Call and Response by Paul Kincaid


While introducing a section devoted to Christopher Priest (who else?), Paul Kincaid makes a claim which—to my mind, and apparently to Kincaid’s, also—is a reliable marker that one is reading a critic rather than a reviewer: that writing a positive review is a far greater challenge than a negative one.

Kincaid is referring to his closeness to both Priest-the-man and Priest-the-author, to a familiarity with, and instinct for, the totality of an oeuvre which, counterintuitively, makes communicating one’s conceptions of the work under consideration that much harder.

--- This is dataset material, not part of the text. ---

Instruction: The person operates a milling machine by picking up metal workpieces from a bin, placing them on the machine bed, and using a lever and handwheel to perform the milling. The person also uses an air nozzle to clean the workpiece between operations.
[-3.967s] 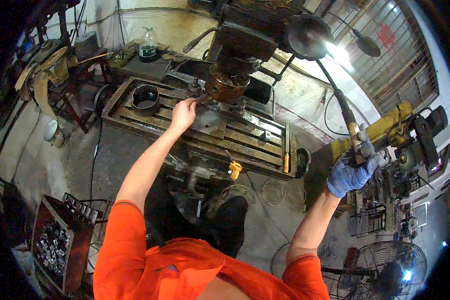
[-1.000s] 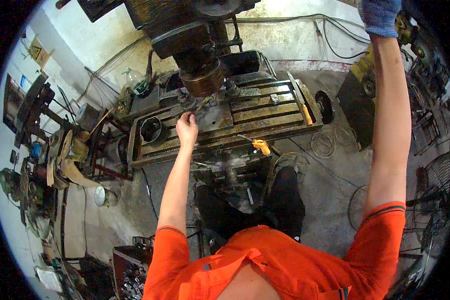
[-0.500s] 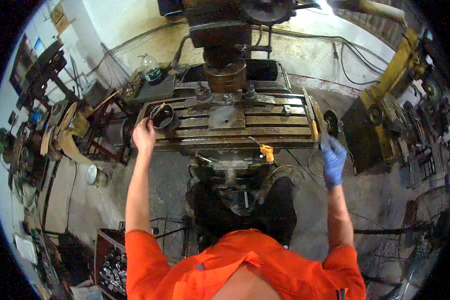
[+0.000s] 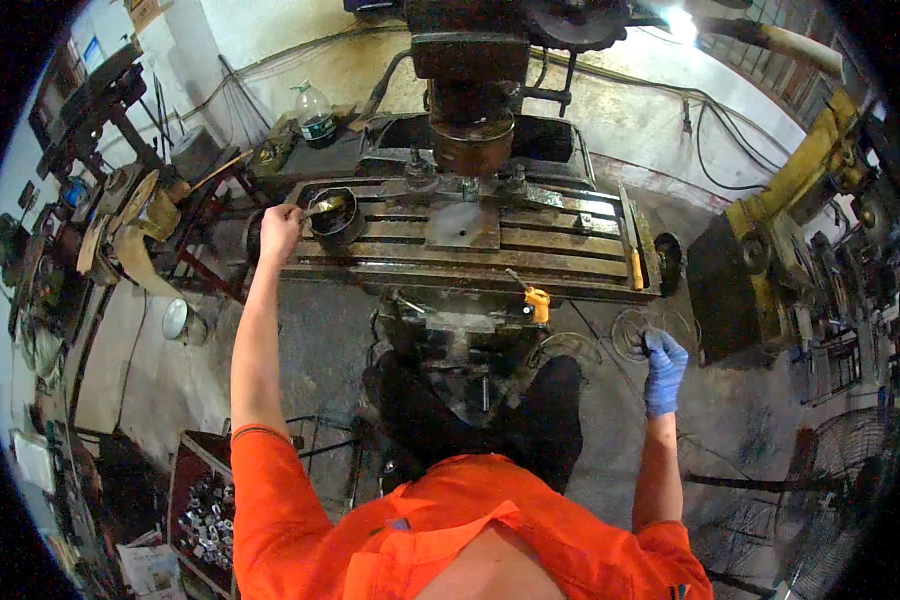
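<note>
My bare left hand [image 4: 281,232] is closed around the end of a short, pale brush-like tool [image 4: 324,206]. The tool's other end reaches over the rim into a dark round pot [image 4: 338,238], which stands on the left part of the slotted machine table [image 4: 550,240]. Past the table's right front corner, over the floor, is my right hand [image 4: 667,372] in a blue glove. Its fingers are curled together, with dark fingertips; anything inside them is hidden. A flat metal plate [image 4: 462,226] lies mid-table under the machine's spindle head [image 4: 472,140].
A yellow-handled tool [image 4: 536,303] hangs at the table's front edge. Another yellow handle [image 4: 637,268] lies at the right end. A clear bottle [image 4: 314,115] stands back left. A bin of metal pieces [image 4: 207,520] and a pale bucket [image 4: 178,322] are on the left floor.
My right hand has drawn back from the table's right end toward me. My left hand has shifted outward from the pot, and more of the tool shows over the rim. The view has shifted slightly.
</note>
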A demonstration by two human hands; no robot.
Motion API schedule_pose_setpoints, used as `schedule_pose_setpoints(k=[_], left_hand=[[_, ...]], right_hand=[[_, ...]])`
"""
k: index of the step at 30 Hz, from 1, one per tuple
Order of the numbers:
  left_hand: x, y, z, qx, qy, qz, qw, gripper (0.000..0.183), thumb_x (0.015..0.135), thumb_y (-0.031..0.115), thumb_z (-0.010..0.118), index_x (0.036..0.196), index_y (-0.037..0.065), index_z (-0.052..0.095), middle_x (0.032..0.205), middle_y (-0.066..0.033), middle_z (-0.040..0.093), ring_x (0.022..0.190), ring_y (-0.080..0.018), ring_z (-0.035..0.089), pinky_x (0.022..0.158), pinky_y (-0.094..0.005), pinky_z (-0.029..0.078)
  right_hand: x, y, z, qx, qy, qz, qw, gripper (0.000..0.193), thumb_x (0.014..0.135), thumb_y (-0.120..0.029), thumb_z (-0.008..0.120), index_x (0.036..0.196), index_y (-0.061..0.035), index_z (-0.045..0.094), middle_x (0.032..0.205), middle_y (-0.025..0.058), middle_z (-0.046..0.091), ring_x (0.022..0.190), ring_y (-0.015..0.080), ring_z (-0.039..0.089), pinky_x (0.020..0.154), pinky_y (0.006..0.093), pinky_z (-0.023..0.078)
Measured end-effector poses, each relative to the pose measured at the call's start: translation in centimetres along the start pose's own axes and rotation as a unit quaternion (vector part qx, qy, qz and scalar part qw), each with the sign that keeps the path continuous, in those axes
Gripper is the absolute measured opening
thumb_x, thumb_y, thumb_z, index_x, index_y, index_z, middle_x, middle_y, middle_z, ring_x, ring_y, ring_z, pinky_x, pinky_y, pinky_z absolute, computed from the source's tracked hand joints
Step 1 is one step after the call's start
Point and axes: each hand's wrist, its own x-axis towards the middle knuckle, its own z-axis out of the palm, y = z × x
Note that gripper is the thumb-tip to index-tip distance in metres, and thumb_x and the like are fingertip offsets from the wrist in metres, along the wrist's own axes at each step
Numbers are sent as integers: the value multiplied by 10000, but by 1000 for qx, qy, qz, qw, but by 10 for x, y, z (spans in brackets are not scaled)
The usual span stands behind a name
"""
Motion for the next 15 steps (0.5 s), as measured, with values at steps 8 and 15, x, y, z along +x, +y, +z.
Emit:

In my own case, the challenge is not born of an excessive closeness to Kincaid’s oeuvre (he’s too damned prolific for me to keep up with, as the TOC of Call and Response amply demonstrates) so much as a more reflexive—one might even say narcissistic—concern: how to praise the work of a fellow critic without it looking like said praise is rooted primarily in the similarity of our critical positions?

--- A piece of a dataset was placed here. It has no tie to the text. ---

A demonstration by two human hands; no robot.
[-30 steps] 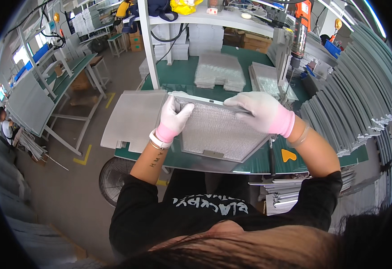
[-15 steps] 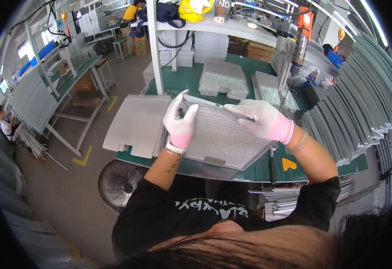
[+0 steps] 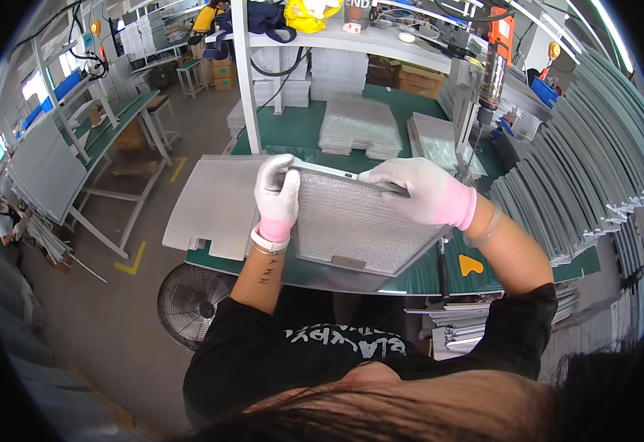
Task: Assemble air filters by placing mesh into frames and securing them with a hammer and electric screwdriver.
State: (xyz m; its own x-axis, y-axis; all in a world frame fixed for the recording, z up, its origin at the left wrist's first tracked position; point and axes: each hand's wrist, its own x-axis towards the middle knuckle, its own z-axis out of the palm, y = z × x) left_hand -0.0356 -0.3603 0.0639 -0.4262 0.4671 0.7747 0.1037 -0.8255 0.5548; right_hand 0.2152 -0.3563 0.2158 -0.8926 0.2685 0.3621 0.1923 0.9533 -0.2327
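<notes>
Two hands (image 3: 276, 193) (image 3: 417, 190), curled, upper edge of panel (image 3: 366, 221)

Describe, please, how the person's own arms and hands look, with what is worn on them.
The left hand and right hand wear white gloves with pink cuffs. The left forearm has a white wristband and dark lettering; the right forearm has a pale bangle. The sleeves are black and short.
</notes>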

Kincaid and I appear to have both a text-level aesthetic and a generic ontology in common: we tend to like the same books for similar reasons, and our conceptualisations of the ways in which genres are (self-)constructed have a considerable overlap (even though I mutter about modality where he fulminates on fuzziness; he’ll come round eventually, I’m sure). But while it’s very pleasant to find oneself in concord with a critic one admires and respects, there is a sense in which this is precisely the least valuable sort of criticism one can read. If there is a point to criticism beyond the simple commercial recommendation (or otherwise) of the review—and again, Kincaid and I agree that there surely is—then it lies not in having one’s a priori prejudices and preferences affirmed. On the contrary: the best criticism (as subjective a “best” as any other, to be clear), the criticism that sticks with you, is the criticism that challenges your preconceptions, changes your thinking. As such, and perhaps paradoxically, Kincaid’s is the wrong criticism for me to be reading; we attend the same church, you might say, and sometimes even harmonise from the same hymn-sheet.

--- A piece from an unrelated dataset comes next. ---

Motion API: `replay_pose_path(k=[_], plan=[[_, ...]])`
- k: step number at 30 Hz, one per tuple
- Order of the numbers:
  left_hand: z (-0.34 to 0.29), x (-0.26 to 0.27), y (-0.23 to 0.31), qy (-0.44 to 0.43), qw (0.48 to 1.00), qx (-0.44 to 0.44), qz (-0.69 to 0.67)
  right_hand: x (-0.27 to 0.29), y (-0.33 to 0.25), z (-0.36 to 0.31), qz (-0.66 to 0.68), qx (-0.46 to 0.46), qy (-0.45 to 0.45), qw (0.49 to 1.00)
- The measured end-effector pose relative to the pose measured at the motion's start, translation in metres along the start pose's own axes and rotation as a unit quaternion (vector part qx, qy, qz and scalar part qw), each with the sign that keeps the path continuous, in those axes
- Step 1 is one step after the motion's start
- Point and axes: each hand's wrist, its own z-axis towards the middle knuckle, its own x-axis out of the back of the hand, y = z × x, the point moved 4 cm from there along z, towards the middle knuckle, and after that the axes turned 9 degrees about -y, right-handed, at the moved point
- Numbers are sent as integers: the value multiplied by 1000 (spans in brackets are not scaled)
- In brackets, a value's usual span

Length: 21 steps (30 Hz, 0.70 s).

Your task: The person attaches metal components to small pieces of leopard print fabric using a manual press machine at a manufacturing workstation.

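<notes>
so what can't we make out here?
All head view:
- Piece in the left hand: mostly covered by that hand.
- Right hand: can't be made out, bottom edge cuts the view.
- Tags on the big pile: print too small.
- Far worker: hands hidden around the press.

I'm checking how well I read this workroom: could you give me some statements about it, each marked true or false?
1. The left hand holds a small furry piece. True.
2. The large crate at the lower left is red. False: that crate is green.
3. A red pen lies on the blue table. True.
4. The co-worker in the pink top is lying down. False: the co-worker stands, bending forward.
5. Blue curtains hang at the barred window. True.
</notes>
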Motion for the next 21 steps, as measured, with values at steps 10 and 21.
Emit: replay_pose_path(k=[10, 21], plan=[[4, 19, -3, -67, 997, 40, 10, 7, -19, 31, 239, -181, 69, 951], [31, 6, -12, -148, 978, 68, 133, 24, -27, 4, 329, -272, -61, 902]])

So why, then, is Call and Response a valuable book, as well as a pleasurable one? It is this case to be made, the case for a less subjective sort of praise, that problematises the positive review: how to separate the ends from the means, the conclusions from the discussion. Or, to put it another way: how should one make the case for the value of the work to a hypothetical addressee who may not agree with its conclusions?

Fortunately for your not-so-humble interlocutor, Kincaid makes this easy, as it’s a question he wrestles with constantly and earnestly, whether in the abstract (as in his introduction to this volume) or in the concrete (as in the reviews and essays which follow it); there is a dutiful current of reflexivity in Kincaid’s writings, manifest in both the foregrounding of his personal and subjective relationships with particular books, oeuvres and authors, and his unshowy considerations of his own positionalities. Shorn of anthropological verbiage, what this means is that we don’t just see Kincaid’s opinions, but the criteria upon which they were based; we get to observe and share in the process of their interrogation. We see how the sausage gets made, in other words.

What might seem surprising, at least at first, is that this transparency and rigour is the hallmark of a critic who has concluded that the purpose of criticism, “as both a reader and a critic, is to help me explore the books I read.” Doesn’t that sound solipsistic and selfish? Doesn’t it sound like exactly the sort of ivory-tower attitude that “reviewers” so deplore in those with the lofty temerity to call themselves “critics”?

Of course it does—because it’s a conclusion taken out of context. And that, to me, is the reviewer/critic dichotomy in a nutshell: the reviewer attempts, consciously or not, to isolate a text in a sort of literary laboratory where its qualities can be examined with a false sense of objectivity; while the critic knows, instinctively or otherwise, that literature is neither created, consumed or discussed in a cultural vacuum, and that the text without context is mostly a mirror in which we glimpse our own face and mistake it for the author’s. Kincaid is not a scientist of science fiction, but an anthropologist; he understands that all accounts are partial, all positions subjective, and that all authors—himself included!—walk the world with Barthes’s bullet lodged in their chests. He thus achieves the nearest possible thing to objectivity, by merit of operating on the assumption that objectivity is unachievable.

The value of the work, then, lies in the exposure of the process. We read Kincaid not to be told what to think, but to be shown how we might decide for ourselves.